• **To do**: Check the records below line by line, and report how many lines include the string "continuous". No other words are needed.

• **Data to use**:

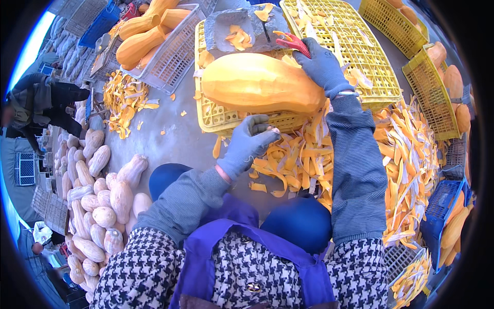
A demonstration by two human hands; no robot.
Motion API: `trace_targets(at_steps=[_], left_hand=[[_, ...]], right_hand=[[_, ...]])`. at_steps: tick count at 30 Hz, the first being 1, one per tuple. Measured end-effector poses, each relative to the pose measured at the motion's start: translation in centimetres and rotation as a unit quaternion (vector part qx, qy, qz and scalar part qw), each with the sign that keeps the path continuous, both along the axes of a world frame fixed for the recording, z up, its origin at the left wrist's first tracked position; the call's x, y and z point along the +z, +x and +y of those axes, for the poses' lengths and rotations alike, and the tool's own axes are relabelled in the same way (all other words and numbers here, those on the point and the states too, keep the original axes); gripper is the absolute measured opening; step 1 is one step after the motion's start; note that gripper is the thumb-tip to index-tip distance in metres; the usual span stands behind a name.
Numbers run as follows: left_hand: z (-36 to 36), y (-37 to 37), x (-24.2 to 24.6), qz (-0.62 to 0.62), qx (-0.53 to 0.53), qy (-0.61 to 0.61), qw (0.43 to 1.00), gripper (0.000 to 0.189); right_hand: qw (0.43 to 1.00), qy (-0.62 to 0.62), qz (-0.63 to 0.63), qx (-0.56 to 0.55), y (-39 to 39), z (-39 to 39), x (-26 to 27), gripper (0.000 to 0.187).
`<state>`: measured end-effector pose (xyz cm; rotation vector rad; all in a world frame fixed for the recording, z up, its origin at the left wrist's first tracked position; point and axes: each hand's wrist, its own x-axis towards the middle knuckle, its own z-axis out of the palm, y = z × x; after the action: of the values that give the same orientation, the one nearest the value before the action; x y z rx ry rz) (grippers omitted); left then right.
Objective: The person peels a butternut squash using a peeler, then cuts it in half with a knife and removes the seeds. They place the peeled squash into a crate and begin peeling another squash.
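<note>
A large peeled squash (262, 83) lies across an upturned yellow plastic crate (216, 121) before me. My right hand (322, 65), in a grey glove, grips the red handle of a peeler (295, 43) just above the squash's right end; orange peel clings to the tool. My left hand (247, 145), also gloved, is raised below the squash, apart from it, with a small pale piece (274, 130) at its fingertips, too small to name. Beyond the squash, a grey block with a hollow (222, 25) holds orange scraps.
Peel strips (405, 162) are heaped at right and under the crate. Unpeeled squashes (121, 197) are piled at left. Peeled squashes (141, 44) fill a grey crate (170, 65). Yellow crates (432, 96) and a blue crate (436, 216) stand at right. A person (42, 102) bends at far left.
</note>
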<state>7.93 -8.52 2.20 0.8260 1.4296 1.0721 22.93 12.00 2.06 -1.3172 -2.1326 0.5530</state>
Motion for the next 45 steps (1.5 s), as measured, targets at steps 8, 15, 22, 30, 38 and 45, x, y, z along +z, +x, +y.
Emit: trace_targets(at_steps=[8,15,22,30,38,45], left_hand=[[2.2,-4.3,-3.9,-0.204,0.23,0.078,0.948,0.055],[4.1,-4.2,-6.4,-0.142,0.227,0.074,0.961,0.059],[5.1,-6.8,-3.8,-0.218,0.189,0.15,0.946,0.068],[11.0,-9.1,-3.5,0.158,0.196,0.251,0.935,0.101],[10.6,-8.5,-4.9,0.281,0.194,0.228,0.912,0.102],[10.6,-8.5,-4.8,0.296,0.202,0.248,0.9,0.085]], right_hand=[[0.926,-0.335,0.013,0.172,-2.1,1.8,1.1,0.037],[0.862,-0.298,0.407,0.052,-3.6,-4.5,-8.0,0.037],[0.922,-0.172,0.348,0.002,-6.3,-4.7,-3.5,0.026],[0.941,-0.104,0.321,0.002,-10.5,-1.9,-1.9,0.029],[0.998,0.054,0.009,0.007,-10.9,1.8,3.8,0.044],[0.983,-0.02,-0.167,0.071,-16.3,7.6,10.6,0.049]])
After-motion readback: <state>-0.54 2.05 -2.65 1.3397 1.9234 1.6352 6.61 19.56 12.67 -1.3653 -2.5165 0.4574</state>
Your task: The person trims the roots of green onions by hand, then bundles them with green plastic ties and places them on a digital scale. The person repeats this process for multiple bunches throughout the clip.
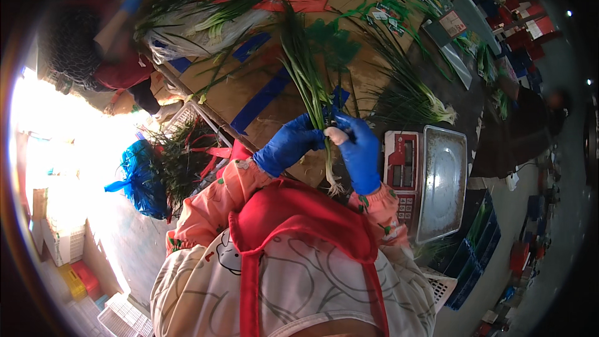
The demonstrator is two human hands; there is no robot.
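Observation:
A bunch of green onions (pixel 304 68) stands out before me, its leaf tips pointing away and its pale roots towards my apron. My left hand (pixel 292 142), in a blue glove, grips the bunch from the left just above the white stems. On the other side my right hand (pixel 359 150), also blue-gloved, has its fingers closed around the same stems; a pale thumb or fingertip shows past the glove. A small dark band or tag at the fingers is too blurred to tell. Another bunch of green onions (pixel 416 84) lies loose on the cardboard-covered table (pixel 266 89) to the right.
A digital scale with a metal pan (pixel 444 185) stands close at my right. Green ties with tags (pixel 390 16) lie at the far right. More green onions (pixel 224 7) rest on plastic sheeting at the far left, near a co-worker (pixel 75 42). A blue plastic bag (pixel 140 178) sits lower left.

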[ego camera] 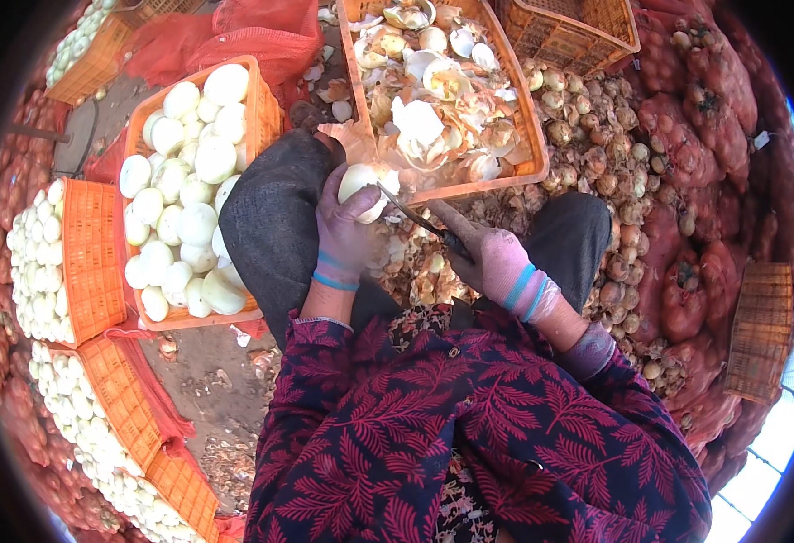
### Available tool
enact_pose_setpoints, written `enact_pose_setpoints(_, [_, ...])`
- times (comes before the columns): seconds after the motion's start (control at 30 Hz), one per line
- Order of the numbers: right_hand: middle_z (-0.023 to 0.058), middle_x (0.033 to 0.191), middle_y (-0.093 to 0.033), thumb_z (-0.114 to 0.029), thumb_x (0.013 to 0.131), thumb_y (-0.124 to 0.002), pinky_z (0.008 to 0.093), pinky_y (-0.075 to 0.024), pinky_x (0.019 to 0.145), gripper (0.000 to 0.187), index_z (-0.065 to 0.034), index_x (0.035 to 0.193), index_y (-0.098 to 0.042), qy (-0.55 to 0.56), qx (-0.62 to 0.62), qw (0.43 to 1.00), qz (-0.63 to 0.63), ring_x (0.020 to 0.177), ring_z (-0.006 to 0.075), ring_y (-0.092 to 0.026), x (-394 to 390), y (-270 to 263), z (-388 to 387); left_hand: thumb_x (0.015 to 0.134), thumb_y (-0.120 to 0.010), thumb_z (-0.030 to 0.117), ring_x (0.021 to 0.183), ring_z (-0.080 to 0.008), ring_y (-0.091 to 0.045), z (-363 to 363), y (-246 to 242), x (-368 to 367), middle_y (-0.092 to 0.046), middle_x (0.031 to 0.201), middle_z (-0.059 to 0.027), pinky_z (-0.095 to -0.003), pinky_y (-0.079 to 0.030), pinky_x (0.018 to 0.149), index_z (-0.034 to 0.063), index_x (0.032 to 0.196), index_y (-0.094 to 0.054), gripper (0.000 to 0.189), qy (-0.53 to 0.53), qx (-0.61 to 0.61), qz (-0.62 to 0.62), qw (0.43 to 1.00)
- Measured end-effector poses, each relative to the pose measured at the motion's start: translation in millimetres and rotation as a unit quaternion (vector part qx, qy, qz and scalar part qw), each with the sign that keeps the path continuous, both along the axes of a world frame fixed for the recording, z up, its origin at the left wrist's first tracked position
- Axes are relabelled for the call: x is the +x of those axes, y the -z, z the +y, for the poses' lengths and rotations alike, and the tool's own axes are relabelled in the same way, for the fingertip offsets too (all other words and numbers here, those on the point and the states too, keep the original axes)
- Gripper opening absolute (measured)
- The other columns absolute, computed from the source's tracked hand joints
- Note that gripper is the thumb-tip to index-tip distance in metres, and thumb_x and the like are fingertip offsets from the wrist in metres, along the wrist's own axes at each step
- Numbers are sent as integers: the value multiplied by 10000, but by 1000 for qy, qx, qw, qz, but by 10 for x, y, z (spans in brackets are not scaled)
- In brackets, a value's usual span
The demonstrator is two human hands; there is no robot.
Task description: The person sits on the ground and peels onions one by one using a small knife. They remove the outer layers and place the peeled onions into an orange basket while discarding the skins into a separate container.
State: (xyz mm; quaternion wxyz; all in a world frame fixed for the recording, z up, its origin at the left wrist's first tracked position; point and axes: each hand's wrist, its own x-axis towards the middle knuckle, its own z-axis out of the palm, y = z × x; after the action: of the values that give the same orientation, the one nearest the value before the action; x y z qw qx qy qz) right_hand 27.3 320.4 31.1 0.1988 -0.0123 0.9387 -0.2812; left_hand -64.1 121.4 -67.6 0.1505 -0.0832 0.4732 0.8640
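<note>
My left hand (346,224), in a stained knit glove, holds a white onion (359,186) over the near left corner of a crate of skins. A strip of tan onion skin (353,139) hangs at the onion's upper side. My gloved right hand (485,254) grips the black handle of a knife (416,217); its blade tip is at the onion's right side, its forefinger stretched along towards the crate. The orange plastic crate (478,192) in front of me holds peeled skins and scraps. Peeled onions (198,224) fill another orange crate (264,102) at my left.
Unpeeled onions (594,163) lie heaped on the right, before red mesh sacks (696,149) of onions. An empty-looking crate (573,41) stands at the top right. More crates (95,258) of peeled onions line the left. Loose skins (431,265) cover the ground between my knees.
</note>
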Motion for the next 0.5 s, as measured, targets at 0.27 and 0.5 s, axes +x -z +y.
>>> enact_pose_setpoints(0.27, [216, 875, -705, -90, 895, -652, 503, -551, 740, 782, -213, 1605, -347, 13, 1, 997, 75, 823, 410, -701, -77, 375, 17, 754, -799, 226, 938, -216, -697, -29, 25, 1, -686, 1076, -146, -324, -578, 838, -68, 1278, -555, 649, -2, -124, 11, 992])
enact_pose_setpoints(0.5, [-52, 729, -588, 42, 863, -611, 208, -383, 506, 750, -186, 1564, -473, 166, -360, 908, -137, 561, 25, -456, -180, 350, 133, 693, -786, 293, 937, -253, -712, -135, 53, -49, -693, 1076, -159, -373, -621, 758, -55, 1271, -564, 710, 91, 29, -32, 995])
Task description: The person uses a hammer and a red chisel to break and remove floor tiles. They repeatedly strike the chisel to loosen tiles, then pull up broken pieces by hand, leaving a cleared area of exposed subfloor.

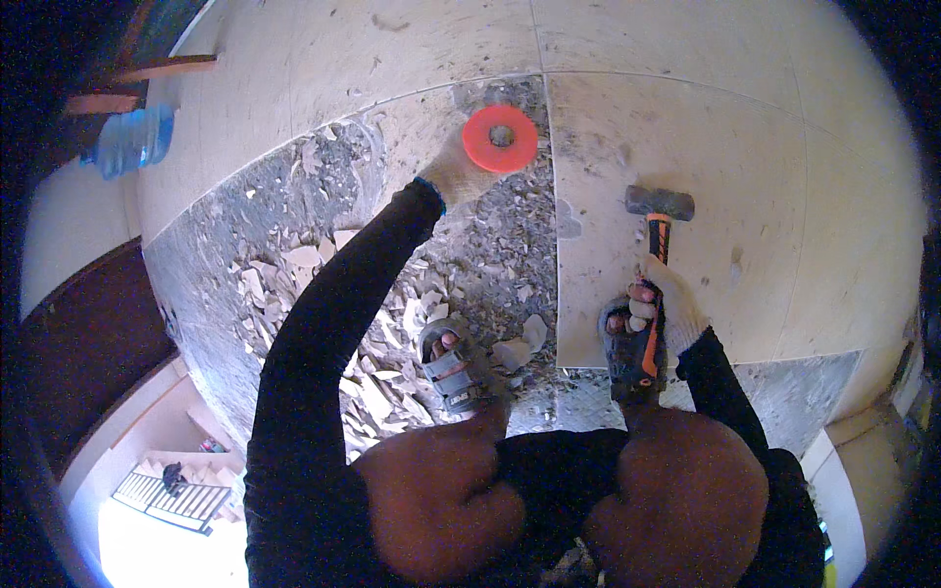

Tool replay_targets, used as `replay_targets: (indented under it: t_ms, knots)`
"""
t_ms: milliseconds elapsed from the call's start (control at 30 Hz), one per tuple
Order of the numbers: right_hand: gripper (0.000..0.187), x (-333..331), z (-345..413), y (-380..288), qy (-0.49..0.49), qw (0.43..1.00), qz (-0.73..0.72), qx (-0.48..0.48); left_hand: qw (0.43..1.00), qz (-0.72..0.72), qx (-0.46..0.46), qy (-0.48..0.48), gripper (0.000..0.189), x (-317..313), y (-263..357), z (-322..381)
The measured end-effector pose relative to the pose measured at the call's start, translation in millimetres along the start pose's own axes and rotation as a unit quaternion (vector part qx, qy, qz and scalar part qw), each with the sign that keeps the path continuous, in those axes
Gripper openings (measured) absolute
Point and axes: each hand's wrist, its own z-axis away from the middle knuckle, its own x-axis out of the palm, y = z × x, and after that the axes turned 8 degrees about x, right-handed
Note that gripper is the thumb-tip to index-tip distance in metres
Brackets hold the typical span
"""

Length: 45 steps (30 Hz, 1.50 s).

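Observation:
My left hand [459, 173], in a pale glove, reaches over the broken floor and grips a chisel beneath its round red hand guard [481, 151]. The guard hides my fingers and the blade; the chisel's grey struck end [501, 136] shows in its middle. To the right, my right hand [669, 301], in a pale glove with bare fingertips, is closed round the black and orange handle of a club hammer [659, 204]. The hammer's steel head points away from me, above large beige floor tiles [742, 176]. My feet, in sandals, are on either side of the tile edge.
Broken tile shards [382, 397] lie heaped around my left foot, over rough grey screed [242, 206]. A blue plastic bottle [136, 140] is at the upper left, near wooden pieces [165, 68]. At the lower left, past an edge, are stairs and a metal railing [173, 501].

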Motion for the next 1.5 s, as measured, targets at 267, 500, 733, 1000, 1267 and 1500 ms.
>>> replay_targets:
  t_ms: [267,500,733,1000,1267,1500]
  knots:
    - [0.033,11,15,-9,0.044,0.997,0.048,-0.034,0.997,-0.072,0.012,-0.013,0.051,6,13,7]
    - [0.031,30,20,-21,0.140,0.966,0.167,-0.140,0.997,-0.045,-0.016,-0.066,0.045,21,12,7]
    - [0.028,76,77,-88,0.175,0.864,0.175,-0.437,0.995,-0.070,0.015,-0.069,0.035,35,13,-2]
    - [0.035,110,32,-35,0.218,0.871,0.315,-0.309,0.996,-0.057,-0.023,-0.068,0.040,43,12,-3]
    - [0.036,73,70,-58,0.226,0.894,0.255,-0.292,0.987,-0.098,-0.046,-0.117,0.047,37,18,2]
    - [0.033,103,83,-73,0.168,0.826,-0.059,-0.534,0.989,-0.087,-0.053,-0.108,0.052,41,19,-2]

• **Solution below**: 3